Assignment.
Leave the pictures out. Return all other data exactly.

Stored data section start

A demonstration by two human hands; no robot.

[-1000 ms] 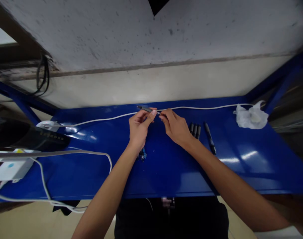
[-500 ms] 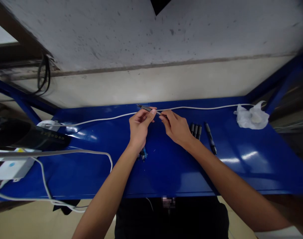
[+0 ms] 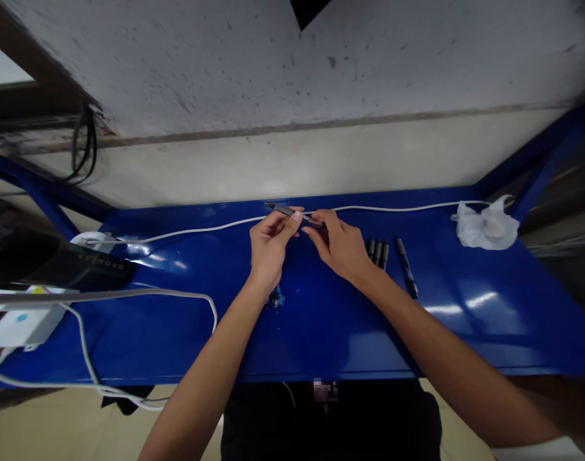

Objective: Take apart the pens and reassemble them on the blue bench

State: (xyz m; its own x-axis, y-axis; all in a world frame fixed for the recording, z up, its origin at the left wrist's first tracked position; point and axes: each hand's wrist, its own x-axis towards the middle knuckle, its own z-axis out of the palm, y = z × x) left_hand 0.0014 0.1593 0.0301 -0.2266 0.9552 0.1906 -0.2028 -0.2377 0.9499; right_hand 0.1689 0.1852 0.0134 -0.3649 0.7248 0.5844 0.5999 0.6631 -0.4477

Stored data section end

Answer for this exercise.
A demonstration by two human hands; no robot.

[-1000 ms] 
[-500 ms] 
[+0 ms] 

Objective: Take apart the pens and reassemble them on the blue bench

State: (xyz m; its own x-axis, y-axis; all in a world frame fixed for the recording, z up, its origin at the left wrist's first tracked position; point and axes: each hand's wrist, its own x-axis towards the middle knuckle, its own z-axis out of the palm, y = z × x) left_hand 0.0014 0.1593 0.0301 -0.2266 0.9552 0.1906 -0.2028 -0.2377 0.9499; right_hand 0.1689 0.1852 0.0134 -0.3649 0.7248 0.5844 0.5999 0.6631 -0.4477

Nothing remains open in this exercise.